Source data
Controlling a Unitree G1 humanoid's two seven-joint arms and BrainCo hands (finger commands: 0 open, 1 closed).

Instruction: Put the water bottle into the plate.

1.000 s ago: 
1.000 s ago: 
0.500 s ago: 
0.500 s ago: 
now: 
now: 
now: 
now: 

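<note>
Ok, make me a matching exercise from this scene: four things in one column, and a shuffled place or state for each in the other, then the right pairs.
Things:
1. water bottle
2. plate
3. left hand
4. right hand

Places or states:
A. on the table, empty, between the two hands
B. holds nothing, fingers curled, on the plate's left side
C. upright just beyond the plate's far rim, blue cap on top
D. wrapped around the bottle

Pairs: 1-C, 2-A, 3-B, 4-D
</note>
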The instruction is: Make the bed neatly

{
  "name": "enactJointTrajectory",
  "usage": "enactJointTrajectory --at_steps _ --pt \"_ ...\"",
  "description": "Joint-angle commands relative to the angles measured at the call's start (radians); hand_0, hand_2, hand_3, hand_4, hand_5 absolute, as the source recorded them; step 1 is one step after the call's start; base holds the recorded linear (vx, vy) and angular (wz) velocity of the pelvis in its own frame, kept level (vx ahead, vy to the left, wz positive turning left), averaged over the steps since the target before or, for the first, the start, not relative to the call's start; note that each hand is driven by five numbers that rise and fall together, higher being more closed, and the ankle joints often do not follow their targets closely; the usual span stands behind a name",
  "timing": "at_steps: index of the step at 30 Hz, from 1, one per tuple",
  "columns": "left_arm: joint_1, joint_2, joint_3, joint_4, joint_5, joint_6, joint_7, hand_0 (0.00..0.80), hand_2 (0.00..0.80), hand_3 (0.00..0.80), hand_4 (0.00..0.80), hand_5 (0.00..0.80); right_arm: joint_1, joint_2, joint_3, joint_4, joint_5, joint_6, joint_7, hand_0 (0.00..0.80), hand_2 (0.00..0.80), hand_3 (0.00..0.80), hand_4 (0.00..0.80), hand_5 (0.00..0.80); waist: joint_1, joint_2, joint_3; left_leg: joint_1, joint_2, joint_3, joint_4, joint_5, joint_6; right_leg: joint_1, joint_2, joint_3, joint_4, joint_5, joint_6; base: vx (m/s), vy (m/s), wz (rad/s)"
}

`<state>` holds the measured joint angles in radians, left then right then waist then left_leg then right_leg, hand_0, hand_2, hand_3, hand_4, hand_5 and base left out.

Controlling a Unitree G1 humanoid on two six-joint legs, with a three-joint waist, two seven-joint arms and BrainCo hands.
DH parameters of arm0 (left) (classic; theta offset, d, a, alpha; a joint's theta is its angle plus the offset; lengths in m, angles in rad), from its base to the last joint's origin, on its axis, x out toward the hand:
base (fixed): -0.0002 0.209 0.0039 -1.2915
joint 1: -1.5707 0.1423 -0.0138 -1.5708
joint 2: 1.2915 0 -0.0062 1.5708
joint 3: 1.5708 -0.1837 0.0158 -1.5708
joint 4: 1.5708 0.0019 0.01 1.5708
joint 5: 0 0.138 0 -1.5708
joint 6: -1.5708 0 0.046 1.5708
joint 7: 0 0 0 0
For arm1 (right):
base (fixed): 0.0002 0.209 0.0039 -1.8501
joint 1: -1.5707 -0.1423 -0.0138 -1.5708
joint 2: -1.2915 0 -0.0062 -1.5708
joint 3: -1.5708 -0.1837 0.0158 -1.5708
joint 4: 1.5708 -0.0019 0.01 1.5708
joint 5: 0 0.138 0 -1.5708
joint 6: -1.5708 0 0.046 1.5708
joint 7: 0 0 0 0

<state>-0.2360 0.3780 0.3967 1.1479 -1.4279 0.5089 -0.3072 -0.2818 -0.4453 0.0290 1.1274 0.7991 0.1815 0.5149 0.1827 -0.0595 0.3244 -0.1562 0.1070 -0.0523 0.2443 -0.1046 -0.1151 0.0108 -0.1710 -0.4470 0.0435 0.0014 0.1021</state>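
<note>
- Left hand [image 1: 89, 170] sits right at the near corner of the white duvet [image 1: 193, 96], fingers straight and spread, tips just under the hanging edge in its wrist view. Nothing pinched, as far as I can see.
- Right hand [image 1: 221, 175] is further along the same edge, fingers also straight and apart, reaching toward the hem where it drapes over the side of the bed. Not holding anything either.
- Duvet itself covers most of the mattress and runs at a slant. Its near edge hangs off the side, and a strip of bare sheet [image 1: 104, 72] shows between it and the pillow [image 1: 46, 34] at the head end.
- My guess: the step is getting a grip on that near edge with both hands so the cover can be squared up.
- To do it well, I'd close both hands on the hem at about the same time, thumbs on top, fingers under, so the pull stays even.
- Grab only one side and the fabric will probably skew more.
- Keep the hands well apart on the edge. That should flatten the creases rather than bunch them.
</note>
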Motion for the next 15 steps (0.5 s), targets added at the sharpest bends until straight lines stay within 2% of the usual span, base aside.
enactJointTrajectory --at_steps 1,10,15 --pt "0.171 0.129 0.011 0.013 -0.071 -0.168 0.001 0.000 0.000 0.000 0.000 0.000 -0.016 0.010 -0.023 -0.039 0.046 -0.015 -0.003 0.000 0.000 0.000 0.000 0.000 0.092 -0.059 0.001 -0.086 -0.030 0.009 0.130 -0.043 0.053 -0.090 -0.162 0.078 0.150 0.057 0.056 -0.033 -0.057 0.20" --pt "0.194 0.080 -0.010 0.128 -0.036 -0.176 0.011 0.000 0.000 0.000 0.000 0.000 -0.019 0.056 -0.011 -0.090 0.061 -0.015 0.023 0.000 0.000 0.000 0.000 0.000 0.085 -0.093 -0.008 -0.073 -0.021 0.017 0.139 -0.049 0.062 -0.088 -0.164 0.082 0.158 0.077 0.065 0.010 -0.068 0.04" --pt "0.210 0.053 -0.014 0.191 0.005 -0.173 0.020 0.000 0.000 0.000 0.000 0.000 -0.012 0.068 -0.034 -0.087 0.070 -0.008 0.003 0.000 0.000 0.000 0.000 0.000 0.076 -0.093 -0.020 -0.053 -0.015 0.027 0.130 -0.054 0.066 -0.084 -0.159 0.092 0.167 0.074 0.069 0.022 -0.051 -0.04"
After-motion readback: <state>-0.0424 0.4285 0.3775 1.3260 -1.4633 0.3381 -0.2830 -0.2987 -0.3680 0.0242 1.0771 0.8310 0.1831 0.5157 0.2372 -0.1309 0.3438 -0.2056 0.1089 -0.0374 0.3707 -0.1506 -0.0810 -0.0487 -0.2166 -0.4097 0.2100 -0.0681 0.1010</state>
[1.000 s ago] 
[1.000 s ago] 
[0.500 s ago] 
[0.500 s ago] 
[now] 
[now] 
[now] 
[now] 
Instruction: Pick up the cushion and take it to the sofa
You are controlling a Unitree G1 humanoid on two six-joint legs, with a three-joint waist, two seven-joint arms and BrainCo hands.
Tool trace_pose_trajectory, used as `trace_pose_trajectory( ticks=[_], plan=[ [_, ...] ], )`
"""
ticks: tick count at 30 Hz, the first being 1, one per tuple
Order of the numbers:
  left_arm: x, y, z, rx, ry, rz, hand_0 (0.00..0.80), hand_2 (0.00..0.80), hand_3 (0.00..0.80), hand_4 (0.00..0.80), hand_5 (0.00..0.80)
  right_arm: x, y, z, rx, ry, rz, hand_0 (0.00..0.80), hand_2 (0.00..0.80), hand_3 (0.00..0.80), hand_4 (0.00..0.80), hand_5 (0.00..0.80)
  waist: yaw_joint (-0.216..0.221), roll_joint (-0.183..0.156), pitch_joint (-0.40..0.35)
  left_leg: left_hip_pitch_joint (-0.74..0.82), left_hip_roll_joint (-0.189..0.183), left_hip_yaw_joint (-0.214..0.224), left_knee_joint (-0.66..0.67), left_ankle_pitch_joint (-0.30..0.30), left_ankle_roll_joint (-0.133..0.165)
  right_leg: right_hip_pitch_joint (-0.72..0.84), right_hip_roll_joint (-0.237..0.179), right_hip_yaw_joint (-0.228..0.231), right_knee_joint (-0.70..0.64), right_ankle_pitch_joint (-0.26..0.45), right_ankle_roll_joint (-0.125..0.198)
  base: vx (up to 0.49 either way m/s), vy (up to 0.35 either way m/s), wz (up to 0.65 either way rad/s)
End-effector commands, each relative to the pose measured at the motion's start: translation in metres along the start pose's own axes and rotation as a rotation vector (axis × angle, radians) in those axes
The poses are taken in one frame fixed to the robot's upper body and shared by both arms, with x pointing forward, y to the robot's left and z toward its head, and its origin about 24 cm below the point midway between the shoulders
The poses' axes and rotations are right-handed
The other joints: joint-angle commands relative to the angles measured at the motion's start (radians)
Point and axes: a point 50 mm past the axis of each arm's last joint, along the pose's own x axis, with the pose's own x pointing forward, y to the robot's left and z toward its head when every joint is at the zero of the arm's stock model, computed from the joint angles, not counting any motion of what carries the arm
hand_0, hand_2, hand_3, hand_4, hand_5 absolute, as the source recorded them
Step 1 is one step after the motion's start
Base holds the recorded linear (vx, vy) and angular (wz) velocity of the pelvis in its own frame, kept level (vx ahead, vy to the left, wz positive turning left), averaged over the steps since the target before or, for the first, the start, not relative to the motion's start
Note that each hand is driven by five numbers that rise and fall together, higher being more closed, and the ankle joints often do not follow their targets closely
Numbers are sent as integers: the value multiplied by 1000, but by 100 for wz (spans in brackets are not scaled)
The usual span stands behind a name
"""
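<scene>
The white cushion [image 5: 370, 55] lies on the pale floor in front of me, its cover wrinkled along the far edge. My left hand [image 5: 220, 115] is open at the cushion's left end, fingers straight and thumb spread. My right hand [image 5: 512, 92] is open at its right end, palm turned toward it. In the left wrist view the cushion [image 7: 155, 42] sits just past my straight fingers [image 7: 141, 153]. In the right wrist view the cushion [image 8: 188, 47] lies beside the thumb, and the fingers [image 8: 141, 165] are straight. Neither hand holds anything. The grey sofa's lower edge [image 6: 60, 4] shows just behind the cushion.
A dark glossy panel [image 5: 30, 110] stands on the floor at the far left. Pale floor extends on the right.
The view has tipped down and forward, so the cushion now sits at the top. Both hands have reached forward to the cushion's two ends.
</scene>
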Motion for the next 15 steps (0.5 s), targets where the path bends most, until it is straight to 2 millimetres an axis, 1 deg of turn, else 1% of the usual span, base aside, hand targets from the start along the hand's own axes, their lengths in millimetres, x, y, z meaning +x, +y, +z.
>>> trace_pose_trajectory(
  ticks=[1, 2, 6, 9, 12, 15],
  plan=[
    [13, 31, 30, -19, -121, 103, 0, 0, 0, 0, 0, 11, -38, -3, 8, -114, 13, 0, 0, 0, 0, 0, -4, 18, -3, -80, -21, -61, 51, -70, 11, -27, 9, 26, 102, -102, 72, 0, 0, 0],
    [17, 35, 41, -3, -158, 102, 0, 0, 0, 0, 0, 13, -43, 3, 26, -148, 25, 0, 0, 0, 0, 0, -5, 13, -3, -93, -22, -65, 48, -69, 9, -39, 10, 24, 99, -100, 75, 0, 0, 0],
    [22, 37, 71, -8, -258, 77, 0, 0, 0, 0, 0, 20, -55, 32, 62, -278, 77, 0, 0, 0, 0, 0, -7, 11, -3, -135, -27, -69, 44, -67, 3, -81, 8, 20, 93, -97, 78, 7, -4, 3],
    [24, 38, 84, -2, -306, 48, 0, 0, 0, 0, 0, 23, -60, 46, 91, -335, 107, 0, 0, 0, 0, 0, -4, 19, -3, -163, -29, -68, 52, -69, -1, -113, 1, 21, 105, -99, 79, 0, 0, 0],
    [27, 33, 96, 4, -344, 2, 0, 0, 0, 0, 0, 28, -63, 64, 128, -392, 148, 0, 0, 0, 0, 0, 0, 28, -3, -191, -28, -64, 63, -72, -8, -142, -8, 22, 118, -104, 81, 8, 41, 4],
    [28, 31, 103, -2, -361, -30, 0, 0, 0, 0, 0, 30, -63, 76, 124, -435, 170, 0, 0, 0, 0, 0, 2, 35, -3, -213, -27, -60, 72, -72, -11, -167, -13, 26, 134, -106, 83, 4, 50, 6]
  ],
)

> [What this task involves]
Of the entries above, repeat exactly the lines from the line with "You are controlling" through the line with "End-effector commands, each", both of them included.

> [Solved problem]
You are controlling a Unitree G1 humanoid on two six-joint legs, with a three-joint waist, two seven-joint arms and BrainCo hands.
Tool trace_pose_trajectory, used as `trace_pose_trajectory( ticks=[_], plan=[ [_, ...] ], )`
"""
ticks: tick count at 30 Hz, the first being 1, one per tuple
Order of the numbers:
  left_arm: x, y, z, rx, ry, rz, hand_0 (0.00..0.80), hand_2 (0.00..0.80), hand_3 (0.00..0.80), hand_4 (0.00..0.80), hand_5 (0.00..0.80)
  right_arm: x, y, z, rx, ry, rz, hand_0 (0.00..0.80), hand_2 (0.00..0.80), hand_3 (0.00..0.80), hand_4 (0.00..0.80), hand_5 (0.00..0.80)
  waist: yaw_joint (-0.216..0.221), roll_joint (-0.183..0.156), pitch_joint (-0.40..0.35)
  left_leg: left_hip_pitch_joint (-0.74..0.82), left_hip_roll_joint (-0.189..0.183), left_hip_yaw_joint (-0.214..0.224), left_knee_joint (-0.66..0.67), left_ankle_pitch_joint (-0.30..0.30), left_ankle_roll_joint (-0.133..0.165)
  right_leg: right_hip_pitch_joint (-0.72..0.84), right_hip_roll_joint (-0.237..0.179), right_hip_yaw_joint (-0.228..0.231), right_knee_joint (-0.70..0.64), right_ankle_pitch_joint (-0.26..0.45), right_ankle_roll_joint (-0.125..0.198)
  base: vx (up to 0.49 either way m/s), vy (up to 0.35 either way m/s), wz (up to 0.65 either way rad/s)
End-effector commands, each relative to the pose measured at the motion's start: translation in metres along the start pose's own axes and rotation as a rotation vector (axis × angle, radians) in those axes

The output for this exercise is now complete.